The report turned out to be correct to within ~1 minute of time and ~10° of direction; the apparent mismatches with G17-35 and STP-S29A
were because those were the wrong sats.
Lessons for Sitrec
- Sitrec's nightsky sitch needs a way to easily load launches other than Starlink (Qianfan, Guowang, Kuiper, STP, etc.) — currently only
the Starlink supplemental is loaded automatically.
- The "In Range: 100.0%" display can be misleading for freshly‑launched trains that aren't actually in the loaded catalogue, or when the
simulation time is outside the epoch range of the loaded TLEs.
- Amateur TLEs from SeeSat-L and similar networks are sometimes the only source of data for a fresh Chinese launch for several days,
and it would be useful to ingest them on request.
These are all improvements I'll take back to the Sitrec side.
TL;DR — You all saw SpaceSail.

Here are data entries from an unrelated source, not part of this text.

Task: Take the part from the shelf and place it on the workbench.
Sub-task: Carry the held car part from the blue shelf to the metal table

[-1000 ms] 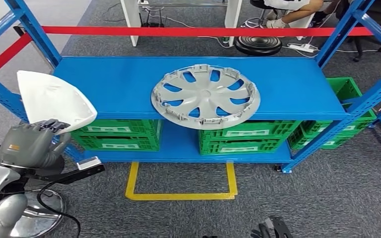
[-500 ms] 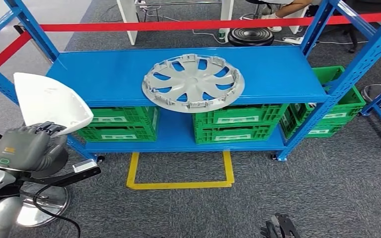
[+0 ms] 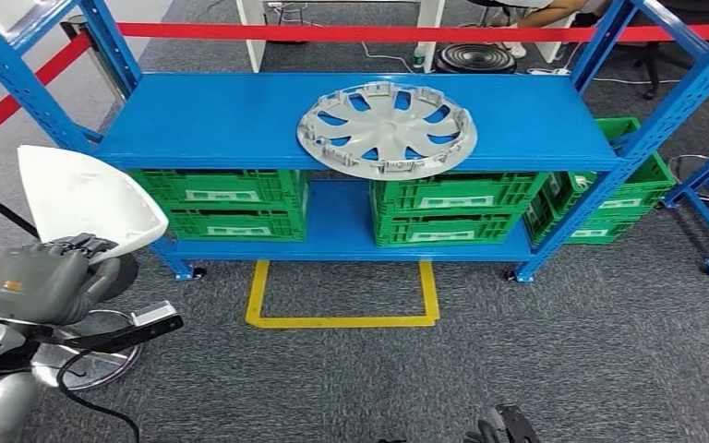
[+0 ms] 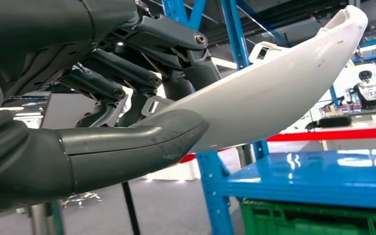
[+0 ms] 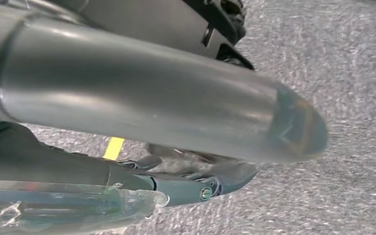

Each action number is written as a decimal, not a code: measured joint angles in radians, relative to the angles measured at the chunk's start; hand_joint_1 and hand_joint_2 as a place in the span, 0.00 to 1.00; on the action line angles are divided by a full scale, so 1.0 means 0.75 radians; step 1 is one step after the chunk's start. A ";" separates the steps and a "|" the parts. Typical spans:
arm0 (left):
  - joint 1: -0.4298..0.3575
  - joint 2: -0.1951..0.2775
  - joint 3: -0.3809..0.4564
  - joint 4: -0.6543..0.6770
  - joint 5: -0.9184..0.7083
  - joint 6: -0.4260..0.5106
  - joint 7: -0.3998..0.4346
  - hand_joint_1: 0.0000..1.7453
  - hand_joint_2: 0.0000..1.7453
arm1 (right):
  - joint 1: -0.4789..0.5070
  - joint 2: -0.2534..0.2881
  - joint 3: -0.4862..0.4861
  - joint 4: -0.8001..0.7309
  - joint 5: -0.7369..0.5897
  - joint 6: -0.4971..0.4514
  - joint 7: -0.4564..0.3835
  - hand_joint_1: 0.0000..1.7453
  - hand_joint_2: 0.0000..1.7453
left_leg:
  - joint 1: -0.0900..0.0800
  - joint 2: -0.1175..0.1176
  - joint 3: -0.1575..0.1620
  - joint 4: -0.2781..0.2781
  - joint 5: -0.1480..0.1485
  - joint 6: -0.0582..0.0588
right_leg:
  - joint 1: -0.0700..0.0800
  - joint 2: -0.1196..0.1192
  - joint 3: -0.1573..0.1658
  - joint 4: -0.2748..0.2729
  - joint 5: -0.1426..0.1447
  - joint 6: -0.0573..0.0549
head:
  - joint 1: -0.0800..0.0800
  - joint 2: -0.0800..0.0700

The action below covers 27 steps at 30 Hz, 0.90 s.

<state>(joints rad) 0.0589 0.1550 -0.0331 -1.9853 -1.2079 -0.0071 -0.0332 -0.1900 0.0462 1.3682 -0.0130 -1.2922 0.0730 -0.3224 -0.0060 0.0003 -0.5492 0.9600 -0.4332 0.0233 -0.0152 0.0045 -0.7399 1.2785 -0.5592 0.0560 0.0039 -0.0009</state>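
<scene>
Two arms belong to this robot, and the left one is the busy one: its left hand (image 3: 42,277) is raised beside the blue shelf (image 3: 231,120), thumb (image 4: 142,142) under and fingers (image 4: 127,73) over the edge of a white curved part (image 3: 83,198), clamped firmly on it. The part sticks up and forward from the hand, off to the left of the rack and clear of its boards. On the top board lies a silver wheel cover (image 3: 387,128), flat, a little right of centre. Green crates (image 3: 231,205) sit on the lower board beneath it. A yellow floor outline (image 3: 342,318) marks the grey carpet in front. The right hand (image 3: 508,429) hangs low by the floor; whether its fingers are apart or curled I cannot tell.
</scene>
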 joint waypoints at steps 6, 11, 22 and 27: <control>0.008 -0.009 0.004 0.000 -0.012 -0.002 -0.012 0.91 1.00 | -0.011 0.000 0.017 0.001 0.003 0.007 -0.006 0.00 0.00 | -0.008 -0.002 -0.103 0.021 0.083 -0.019 | 0.019 0.002 0.329 -0.311 0.064 -0.021 | -0.001 0.000; 0.012 -0.011 0.006 0.000 -0.014 -0.003 -0.017 0.91 1.00 | -0.012 0.002 0.030 0.001 0.003 0.014 -0.007 0.00 0.00 | -0.002 -0.001 -0.132 0.056 0.056 -0.054 | 0.020 -0.002 0.332 -0.389 0.074 -0.059 | -0.005 0.000; 0.046 0.001 0.075 -0.014 0.023 -0.005 -0.018 0.91 1.00 | -0.030 0.002 0.066 0.005 -0.002 0.019 0.006 0.00 0.00 | 0.025 -0.005 0.100 0.047 -0.082 -0.076 | 0.023 -0.005 0.141 -0.366 0.236 -0.045 | -0.010 0.000; 0.077 0.010 0.122 -0.027 0.060 -0.019 -0.021 0.91 1.00 | -0.021 0.004 0.087 0.005 -0.003 0.025 0.017 0.00 0.00 | 0.012 -0.001 0.060 -0.002 -0.051 -0.020 | 0.008 -0.004 0.072 -0.290 0.172 -0.014 | -0.007 0.000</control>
<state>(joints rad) 0.1166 0.1621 0.0588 -2.0055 -1.1631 -0.0216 -0.0491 -0.2057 0.0495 1.4331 -0.0090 -1.2945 0.0915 -0.3097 0.0034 0.0000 -0.5042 0.9586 -0.4711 0.0080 -0.0088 0.0013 -0.6858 1.0610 -0.4304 0.0459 -0.0012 -0.0010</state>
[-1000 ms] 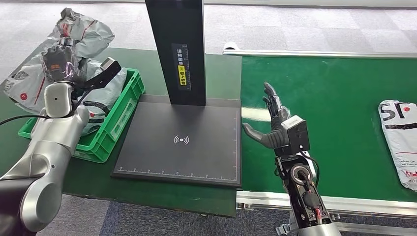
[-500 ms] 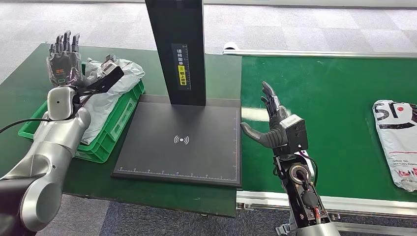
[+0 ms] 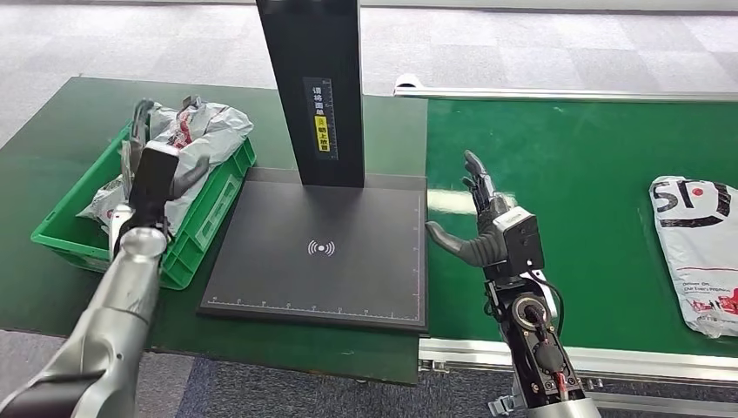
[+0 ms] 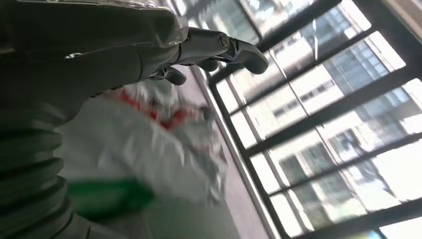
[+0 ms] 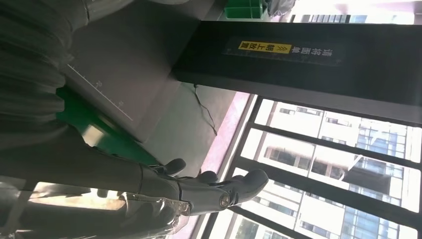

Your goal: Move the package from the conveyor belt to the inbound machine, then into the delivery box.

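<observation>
Green crate (image 3: 202,228) beside the scanner pad (image 3: 321,248) already has a package (image 3: 198,132). Left hand (image 4: 149,50) hangs empty over it, fingers loosely apart, and right hand (image 3: 477,222) is spread and empty. Next package (image 3: 703,252) on the belt (image 3: 592,157) probably needs a right-hand reach.

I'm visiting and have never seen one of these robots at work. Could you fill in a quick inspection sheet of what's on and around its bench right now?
Surface: green table on the left, green conveyor belt on the right.
Job's things: white package lies flat on the belt at the far right; black inbound machine has a bare plate; green delivery box holds crumpled grey-white packages.
Clutter: nothing seen.
Hands: left hand over the box, holding nothing; right hand open, fingers spread, over the belt's near end.
Cables: thin wires along the right forearm.
Surroundings: grey tiled floor; large windows.
</observation>
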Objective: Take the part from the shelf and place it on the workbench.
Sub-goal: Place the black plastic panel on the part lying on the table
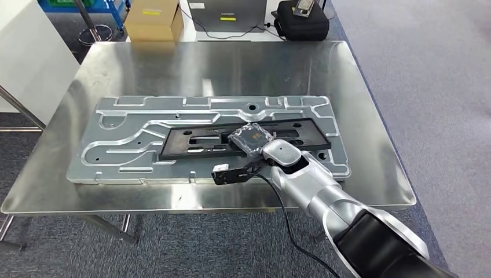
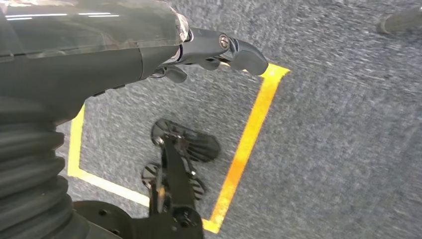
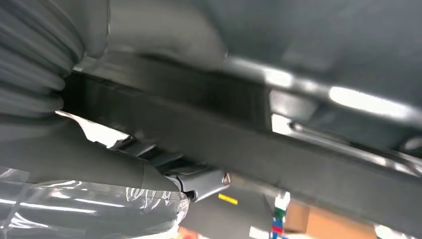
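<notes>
Black and flat, the long slotted plastic part (image 1: 243,139) lies across the ribbed grey metal fixture plate (image 1: 116,145) on the stainless steel workbench (image 1: 370,116), its length running left to right, with the robot's plastic-wrapped right hand (image 1: 251,138) resting on its middle. In the right wrist view the fingers (image 3: 199,181) reach under the part's dark edge, but whether they grasp it or have let go cannot be told. The left hand (image 2: 219,50) hangs over grey carpet (image 2: 338,149) marked with yellow tape (image 2: 249,134), fingers loosely apart and holding nothing. The part appears to be down on the bench already, so the step in hand is probably release and withdrawal. The risk lies there: if the fingers are hooked beneath the edge when the arm pulls back, they could drag the part toward the near side or tip it off the plate. A black cable (image 1: 284,208) trailing from the wrist camera over the near table edge could also snag.
</notes>
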`<state>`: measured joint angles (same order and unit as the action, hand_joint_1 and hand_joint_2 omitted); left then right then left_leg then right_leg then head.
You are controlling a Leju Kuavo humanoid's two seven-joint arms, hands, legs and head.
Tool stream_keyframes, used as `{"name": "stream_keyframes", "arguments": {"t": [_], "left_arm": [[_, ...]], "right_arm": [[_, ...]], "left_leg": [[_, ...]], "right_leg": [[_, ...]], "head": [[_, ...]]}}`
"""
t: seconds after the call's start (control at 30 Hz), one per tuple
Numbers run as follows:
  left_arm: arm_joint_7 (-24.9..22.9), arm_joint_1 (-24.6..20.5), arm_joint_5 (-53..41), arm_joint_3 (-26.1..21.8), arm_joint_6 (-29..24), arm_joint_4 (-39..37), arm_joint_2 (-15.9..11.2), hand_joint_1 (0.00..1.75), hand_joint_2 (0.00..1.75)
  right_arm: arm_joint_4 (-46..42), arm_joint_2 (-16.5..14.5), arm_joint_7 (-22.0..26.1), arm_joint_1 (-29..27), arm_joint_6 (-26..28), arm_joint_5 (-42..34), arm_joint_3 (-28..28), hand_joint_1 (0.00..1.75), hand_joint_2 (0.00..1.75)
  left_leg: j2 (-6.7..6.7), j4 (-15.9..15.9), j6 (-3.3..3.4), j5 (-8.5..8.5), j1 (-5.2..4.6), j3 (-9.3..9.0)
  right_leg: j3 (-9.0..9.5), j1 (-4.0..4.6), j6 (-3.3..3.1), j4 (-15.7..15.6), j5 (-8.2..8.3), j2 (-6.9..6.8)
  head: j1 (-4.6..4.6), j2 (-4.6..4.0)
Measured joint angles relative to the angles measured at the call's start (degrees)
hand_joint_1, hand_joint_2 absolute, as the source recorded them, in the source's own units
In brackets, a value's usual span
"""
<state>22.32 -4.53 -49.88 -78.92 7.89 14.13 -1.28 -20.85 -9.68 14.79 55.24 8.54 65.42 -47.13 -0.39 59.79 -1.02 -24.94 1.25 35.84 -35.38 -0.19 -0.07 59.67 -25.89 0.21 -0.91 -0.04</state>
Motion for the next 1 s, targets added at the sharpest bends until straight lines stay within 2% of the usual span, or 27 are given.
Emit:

Sitrec was right, your eyes were right, and the reason nothing in Sitrec matched is that the
correct satellite's TLE wasn't in any public source Sitrec was pulling from yet. Kevin Fetter fitted the orbit optically, posted it to
SeeSat-L, and it lines up perfectly with your sighting: 82° elevation, 3° north of zenith over Denmark at 21:13 BST, descending due
south through 70°/48°/34° over the next three minutes.